Thoughts on My Emotional Dependency on Food
This is about to get very personal.
Ever have a secret that defines you?
Like, it’s all you can think about, it effects all your emotions and actions, and worst of all- you don’t understand one little bit about it. Even after all these years, it’s a mystery to you.
I’ve found that thinking about what upsets me leads me to an emotional dependency on food. And I’ve been watching a lot of a show where a character acts as if he doesn’t feel. I was that person. I’d stopped feeling for YEARS and stopped being close to people. But what I didn’t realize was that I wasn’t angry about what was going on with me or the fact that I couldn’t stop thinking about it, I was content with my unemotional lifestyle.
Then there was someone who gained my extremely hard to earn trust and who I began confiding in. And brought back feelings I’d long since shut out. And I began to feel again, which made me emotional, which made me eat.
All. The. Time.
I eat when I’m sad, happy, bored, etc. But not angry. If I’m angry, I’m focused. I feel strong and safe.

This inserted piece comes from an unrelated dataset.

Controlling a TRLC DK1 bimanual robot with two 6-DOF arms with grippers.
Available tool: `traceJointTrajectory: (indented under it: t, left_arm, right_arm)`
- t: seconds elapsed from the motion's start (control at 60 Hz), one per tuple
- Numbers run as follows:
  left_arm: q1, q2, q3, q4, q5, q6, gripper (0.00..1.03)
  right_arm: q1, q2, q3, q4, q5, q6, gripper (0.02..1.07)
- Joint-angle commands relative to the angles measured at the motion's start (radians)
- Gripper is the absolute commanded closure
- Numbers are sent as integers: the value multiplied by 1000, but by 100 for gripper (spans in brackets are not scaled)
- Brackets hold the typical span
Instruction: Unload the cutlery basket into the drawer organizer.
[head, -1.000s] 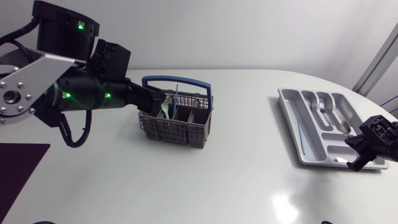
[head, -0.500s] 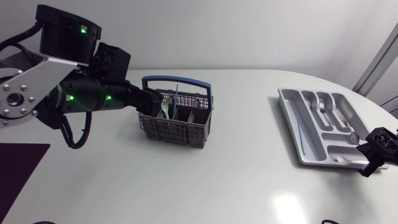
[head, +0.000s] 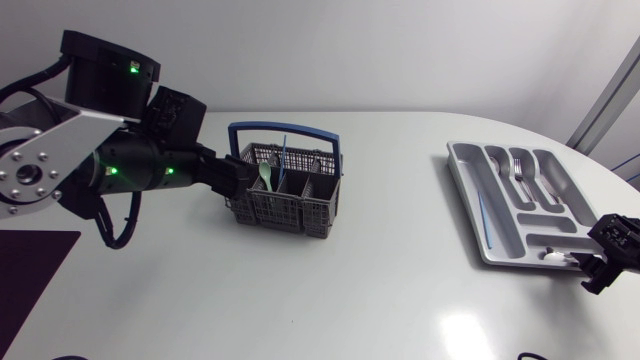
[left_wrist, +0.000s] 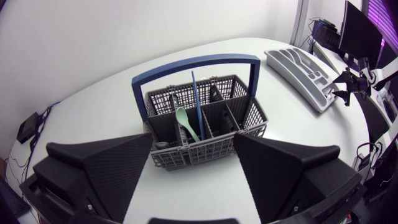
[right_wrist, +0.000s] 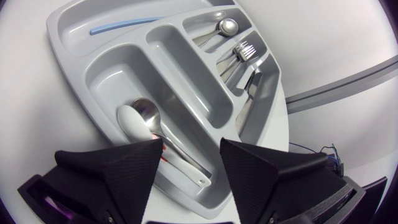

After months of emotional turmoil, I’ve realized that I’m not okay with what’s going on inside me. I’m fucking pissed off about it. I want to scream about it and the effect discussing it has had on me emotionally AND physically. I want to stop thinking about how messed up I feel and how discussing it hasn’t helped at all. It’s brought me back to the starting point.
And so here I am, to tell you, tumblr followers, that I am angry and focused. I am without emotion. I am stone. I am GOING to change my life emotionally AND physically. And I will no long allow my emotions to dictate my relationship with food; I will NOT let my secrets define me. I will let my actions define me. I got too close, which is apparently something I do not have control over. And I HATE when I can’t control something. And so I’m taking my life back. No more crying, no more emotional eating, no more hating myself.
I am focused. I am an emotional rock. I will not be broken.